Wajah Islam di pentas global, agaknya selalu beriring
dengan label anarkis dan anti kebebasan. Label fundamentalis, ektrim dan bahkan
teroris seakan sangat akrab dengan komunitas muslim. Generalisasi perilaku
‘sekelompok’ muslim yang melakukan kekerasan tersebut seringkali menjadi
justifikasi wajah Islam sebagai agama, sehingga label-label negatif tadi selalu
pantas untuk diembelkan dengan Islam. Lantas, benarkah Islam sebagai dogma
mempunyai agenda kekerasan? atau justru Islam itu sebenarnya yang selalu
membawa pesan perdamaian?
Perdamaian merupakan hal yang esensial dalam kehidupan
manusia, karena dalam kedamaian itu terciptanya dinamika yang sehat, harmonis
dan humanis dalam setiap interaksi antar sesama. Dalam suasana aman dan damai,
manusia akan hidup dengan penuh ketenangan dan kegembiraan juga bisa
melaksanakan kewajiban dalam bingkai perdamaian. Oleh karena itu, kedamaian merupakan hak mutlak
setiap individu sesuai dengan entitasnya sebagai makhluk yang mengemban tugas
sebagai pembawa amanah Tuhan untuk memakmurkan dunia ini. Bahkan kehadiran
damai dalam kehidupan setiap mahluk merupakan tuntutan, karena dibalik ungkapan
damai itu menyimpan keramahan, kelembutan, persaudaraan dan keadilan. Dari
paradigma ini, Islam diturunkan oleh
Allah SWT ke muka bumi dengan perantaraan seorang Nabi yang diutus
kepada seluruh manusia untuk menjadi rahmat bagi seluruh alam, (wa ma
arsalnaka illa rahmatan lil alamin. QS. 21:107) dan bukan hanya untuk
pengikut Muhammad semata. Islam pada intinya bertujuan menciptakan perdamaian
dan keadilan bagi seluruh manusia, sesuai dengan nama agama ini: yaitu al-Islām.
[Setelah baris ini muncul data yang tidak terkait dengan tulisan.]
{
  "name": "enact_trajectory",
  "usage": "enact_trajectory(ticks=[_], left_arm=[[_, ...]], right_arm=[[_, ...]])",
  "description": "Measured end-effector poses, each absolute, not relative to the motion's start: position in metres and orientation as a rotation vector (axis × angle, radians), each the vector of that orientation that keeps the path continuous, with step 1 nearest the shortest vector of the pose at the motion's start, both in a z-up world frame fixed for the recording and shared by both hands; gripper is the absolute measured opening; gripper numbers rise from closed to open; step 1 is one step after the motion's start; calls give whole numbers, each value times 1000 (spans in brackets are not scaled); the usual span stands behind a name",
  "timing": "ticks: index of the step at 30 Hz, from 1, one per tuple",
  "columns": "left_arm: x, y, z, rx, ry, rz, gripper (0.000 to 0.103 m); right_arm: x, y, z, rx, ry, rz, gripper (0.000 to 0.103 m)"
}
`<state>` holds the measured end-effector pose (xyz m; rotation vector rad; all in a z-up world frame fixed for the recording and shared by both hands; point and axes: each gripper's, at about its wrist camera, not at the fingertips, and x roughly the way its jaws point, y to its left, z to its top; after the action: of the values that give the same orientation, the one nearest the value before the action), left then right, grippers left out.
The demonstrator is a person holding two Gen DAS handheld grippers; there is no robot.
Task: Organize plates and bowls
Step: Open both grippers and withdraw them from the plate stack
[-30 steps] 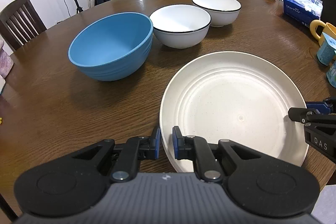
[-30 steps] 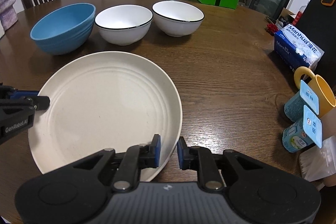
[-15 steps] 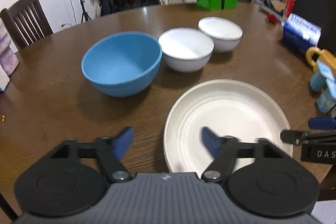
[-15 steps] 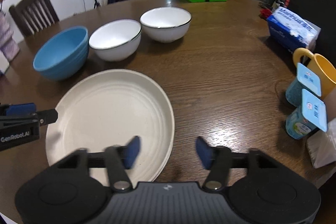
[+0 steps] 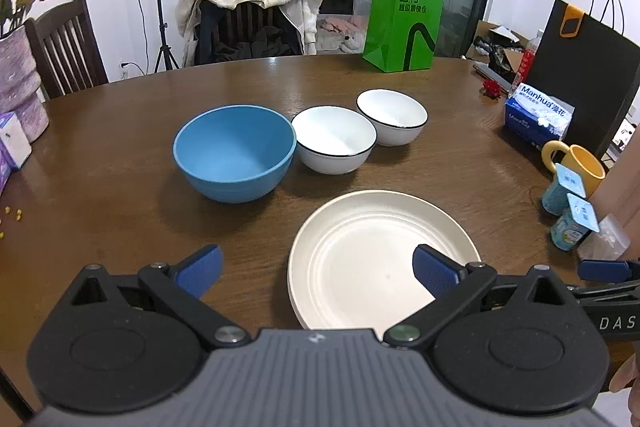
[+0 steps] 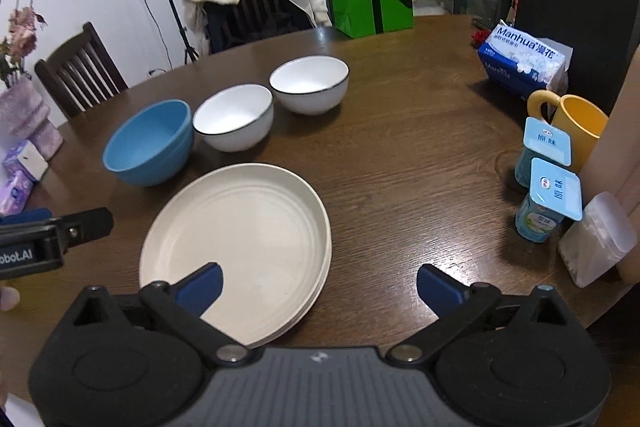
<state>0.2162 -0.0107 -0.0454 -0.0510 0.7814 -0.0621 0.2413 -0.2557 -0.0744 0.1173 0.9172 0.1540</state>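
Bowls stand in a row on the brown surface (image 5: 120, 155): a blue bowl (image 5: 234, 151) at the left, then two white bowls (image 5: 334, 139) (image 5: 392, 117) touching rim to rim. Nearer the cameras, cream plates (image 5: 372, 255) lie stacked flat, untouched. Left gripper (image 5: 316, 267) and right gripper (image 6: 318, 283) hover above the stack's opposite edges, fingers opening wide and holding nothing.

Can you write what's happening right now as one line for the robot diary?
left gripper: opening, empty | right gripper: opening, empty | plates: stacked on table | bowls: three in row, unstacked
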Motion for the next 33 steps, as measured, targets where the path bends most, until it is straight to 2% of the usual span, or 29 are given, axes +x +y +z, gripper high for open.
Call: enact_trajectory(ticks=[19, 33], left_arm=[[169, -3, -19, -80, 739, -27, 103], [170, 69, -13, -150, 721, 10, 103]], right_arm=[[196, -252, -40, 107, 835, 199, 103], [202, -212, -16, 140, 760, 137, 103]])
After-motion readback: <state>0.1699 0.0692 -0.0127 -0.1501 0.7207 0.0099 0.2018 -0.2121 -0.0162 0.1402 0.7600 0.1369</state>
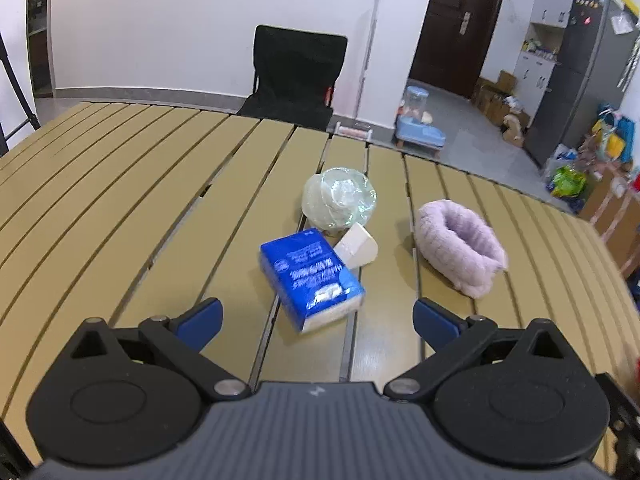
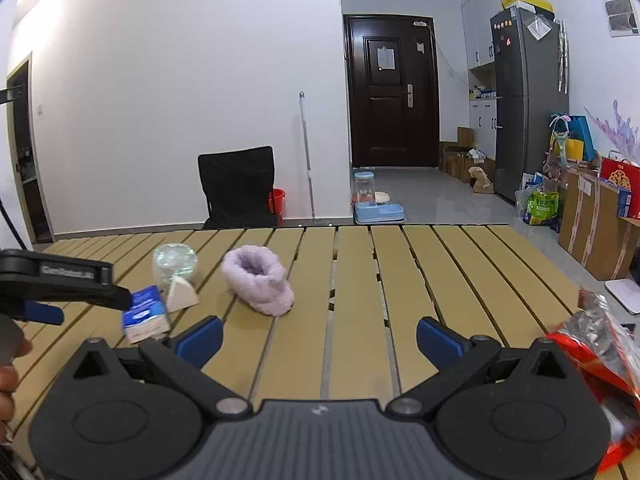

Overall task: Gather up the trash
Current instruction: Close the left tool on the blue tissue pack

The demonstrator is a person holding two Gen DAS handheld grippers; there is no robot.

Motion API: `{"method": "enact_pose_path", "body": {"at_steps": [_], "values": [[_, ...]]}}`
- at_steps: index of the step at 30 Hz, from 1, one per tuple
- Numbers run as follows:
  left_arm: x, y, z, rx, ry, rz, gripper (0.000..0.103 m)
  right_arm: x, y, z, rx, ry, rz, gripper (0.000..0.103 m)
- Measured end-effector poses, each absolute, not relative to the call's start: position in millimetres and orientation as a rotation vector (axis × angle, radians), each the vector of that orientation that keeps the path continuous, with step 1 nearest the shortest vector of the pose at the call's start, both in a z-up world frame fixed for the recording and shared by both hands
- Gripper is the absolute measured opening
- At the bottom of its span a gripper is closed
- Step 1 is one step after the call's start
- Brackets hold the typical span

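Left wrist view looks down on a tan slatted table [image 1: 120,184], where the left gripper [image 1: 318,318] hangs with its blue-padded jaws spread wide and nothing between them. Just ahead of the gap lies a blue tissue pack [image 1: 310,278], tilted across two slats; a white wedge-shaped piece [image 1: 357,247] touches its far right corner, and a crumpled clear plastic wrap [image 1: 339,197] sits directly behind the wedge. To the right, apart from that cluster, rests a fluffy lilac pouch [image 1: 460,246] with its opening facing up. Beyond the table stand a black chair [image 1: 298,76] and a dark door [image 1: 460,20]. In the right wrist view the same cluster sits at the left, with the left gripper's black arm reaching over the tissue pack and part of a hand [image 2: 8,376] at the frame edge. The right gripper [image 2: 320,338] is likewise released, jaws wide over bare slats. At the far right edge, a red and clear crinkled wrapper [image 2: 600,344] lies on the table beside the gripper's right side.
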State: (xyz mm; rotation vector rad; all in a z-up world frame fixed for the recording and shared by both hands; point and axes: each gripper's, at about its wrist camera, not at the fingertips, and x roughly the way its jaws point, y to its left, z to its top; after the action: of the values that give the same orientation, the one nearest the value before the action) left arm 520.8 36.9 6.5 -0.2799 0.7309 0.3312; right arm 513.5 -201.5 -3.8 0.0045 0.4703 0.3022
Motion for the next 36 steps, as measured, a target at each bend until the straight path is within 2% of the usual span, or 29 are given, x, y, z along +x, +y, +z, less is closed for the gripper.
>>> {"method": "enact_pose_path", "body": {"at_steps": [7, 8, 9, 11, 14, 21, 36], "values": [[556, 44, -20, -0.299, 0.776, 0.373, 0.103, 552, -195, -20, 0.015, 0.498, 0.308, 0.103], [559, 45, -23, -0.302, 0.780, 0.378, 0.100, 556, -193, -21, 0.014, 0.500, 0.310, 0.103], [562, 46, -25, -0.303, 0.783, 0.384, 0.097, 558, -192, -21, 0.014, 0.501, 0.314, 0.103], [565, 48, -28, -0.307, 0.793, 0.387, 0.068, 562, -189, -21, 0.015, 0.503, 0.324, 0.103], [564, 53, -31, -0.319, 0.782, 0.369, 0.062, 566, -182, -21, 0.013, 0.501, 0.336, 0.103], [550, 62, -26, -0.281, 0.743, 0.351, 0.060, 571, -168, -19, 0.009, 0.504, 0.368, 0.103], [513, 90, 21, -0.176, 0.605, 0.323, 0.060, 619, -121, -8, 0.046, 0.574, 0.390, 0.103]]}}
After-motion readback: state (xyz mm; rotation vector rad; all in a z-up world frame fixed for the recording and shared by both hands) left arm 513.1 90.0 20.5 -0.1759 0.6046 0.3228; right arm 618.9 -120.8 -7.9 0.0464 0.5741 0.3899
Menurut Muhammad al-Ghazāli, dalam bukunya al-Ta’aşşub wa al-Tasāmuh Bayn al-Masihiyah
wa al-Islām, secara leksikal dalam bahasa al-Qur`ān, Islam bukan nama dari
agama tertentu, melainkan nama dari persekutuan agama yang dibawa oleh
Nabi-Nabi dan dinisbatkan kepada seluruh pengikut mereka.
Itulah misi dan tujuan diturunkannya Islam kepada
manusia. Karena itu, Islam diturunkan tidak untuk memelihara permusuhan atau
menyebarkan dendam kesumat di antara umat manusia. Konsepsi dan fakta-fakta
sejarah Islam menunjukan, bagaimana sikap tasāmuh (toleran) dan kasih
sayang kaum muslimin terhadap pemeluk agama lain, baik yang tergolong ke dalam ahl
al-Kitab maupun kaum mushrik, bahkan terhadap seluruh makhluk, Islam
mendahulukan sikap kasih sayang, keharmonisan dan dan kedamaian.
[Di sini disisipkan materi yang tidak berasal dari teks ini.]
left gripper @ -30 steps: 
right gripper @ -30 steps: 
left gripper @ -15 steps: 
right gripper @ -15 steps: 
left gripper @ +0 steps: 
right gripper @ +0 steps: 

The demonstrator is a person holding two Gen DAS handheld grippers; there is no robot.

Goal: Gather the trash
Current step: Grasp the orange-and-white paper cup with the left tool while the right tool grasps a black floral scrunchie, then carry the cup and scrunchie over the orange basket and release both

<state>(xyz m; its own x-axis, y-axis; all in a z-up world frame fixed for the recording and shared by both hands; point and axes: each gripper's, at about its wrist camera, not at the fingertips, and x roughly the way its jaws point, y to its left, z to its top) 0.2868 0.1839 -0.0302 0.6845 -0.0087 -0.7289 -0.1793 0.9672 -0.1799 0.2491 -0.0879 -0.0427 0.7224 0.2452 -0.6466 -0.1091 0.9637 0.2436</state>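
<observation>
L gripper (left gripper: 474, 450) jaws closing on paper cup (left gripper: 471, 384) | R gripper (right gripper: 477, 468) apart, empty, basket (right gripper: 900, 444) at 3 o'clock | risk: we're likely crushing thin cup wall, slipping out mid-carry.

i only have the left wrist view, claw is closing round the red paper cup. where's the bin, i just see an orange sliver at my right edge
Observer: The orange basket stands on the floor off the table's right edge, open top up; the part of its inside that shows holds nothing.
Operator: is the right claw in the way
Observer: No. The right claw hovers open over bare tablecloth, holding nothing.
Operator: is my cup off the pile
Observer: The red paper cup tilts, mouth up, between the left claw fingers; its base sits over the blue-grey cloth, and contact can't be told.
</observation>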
Di antara bukti konkrit dari perhatian Islam terhadap
perdamaian adalah dengan dirumuskannya Piagam Madinah (al-sahifah al-madinah)
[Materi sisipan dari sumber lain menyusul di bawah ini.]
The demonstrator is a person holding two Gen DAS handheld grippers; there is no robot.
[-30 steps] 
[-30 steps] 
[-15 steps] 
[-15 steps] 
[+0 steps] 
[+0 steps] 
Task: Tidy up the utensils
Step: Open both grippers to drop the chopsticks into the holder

yang oleh kebanyakan penulis dan peneliti sejarah Islam serta para pakar
politik Islam disebut sebagai konstitusi negara Islam pertama. Piagam Madinah
menjadi instrumen penting atas kelahiran sebuah institusi yang berorientasi
pada perdamaian dan kebersamaan. Hal inilah yang menarik, sehingga para pakar
sejarah dan ilmuwan sangat interested terhadap permasalahan ini. Karena
lahirnya sebuah negara yang mengusung nilai-nilai kemanusiaan, persamaan hak
dan kebebasan kepada rakyatnya belum pernah terjadi di seantero jagad raya ini,
terlebih di kawasan Arab. Penting untuk diingat, bahwa nilai-nilai kemanusiaan
universal yang terkandung dalam Piagam Madinah sangat jauh lebih tua ketimbang
isu HAM yang dijual oleh PBB yang
tercermin dalam The Universal Declaration of Human Right pada Desember
1948.
Perdamaian dalam Pemahaman Fiqh
Dalam ungkapan teks agama, perdamaian sering
dibahaskan dengan al-aman, kemudian oleh ulama fiqh, dalam terjemahan
sistem formalnya, perdamaian sering dibahaskan dengan al-sulh,
al-hudnah, al-mu’ahadah dan aqd al-zimmah. Dalam kamus al-Muhit karangan
Fairus Abadi, al-sulh disepandankan dengan al-salam. Keduanya
mempunyai arti yang sama yaitu peace, yang jika diterjemahkan berarti
perdamaian dan kerukunan. Namun dalam terminologinya, al-şulh adalah
perpindahan dari hak atau pengakuan dengan konpensasi untuk mengakhiri atau
menghindari terjadinya perselisihan. Dari definisi ini dapat disimpulkan bahwa
terjadinya perdamaian setelah adanya pertikaian atau takut terjadinya
perselisihan dengan melakukan upaya preventif terhadap hal tersebut. Lain lagi
menurut Ibn Qudāmah, al-Sulh berarti sebuah kesepakatan (ma’āqadah)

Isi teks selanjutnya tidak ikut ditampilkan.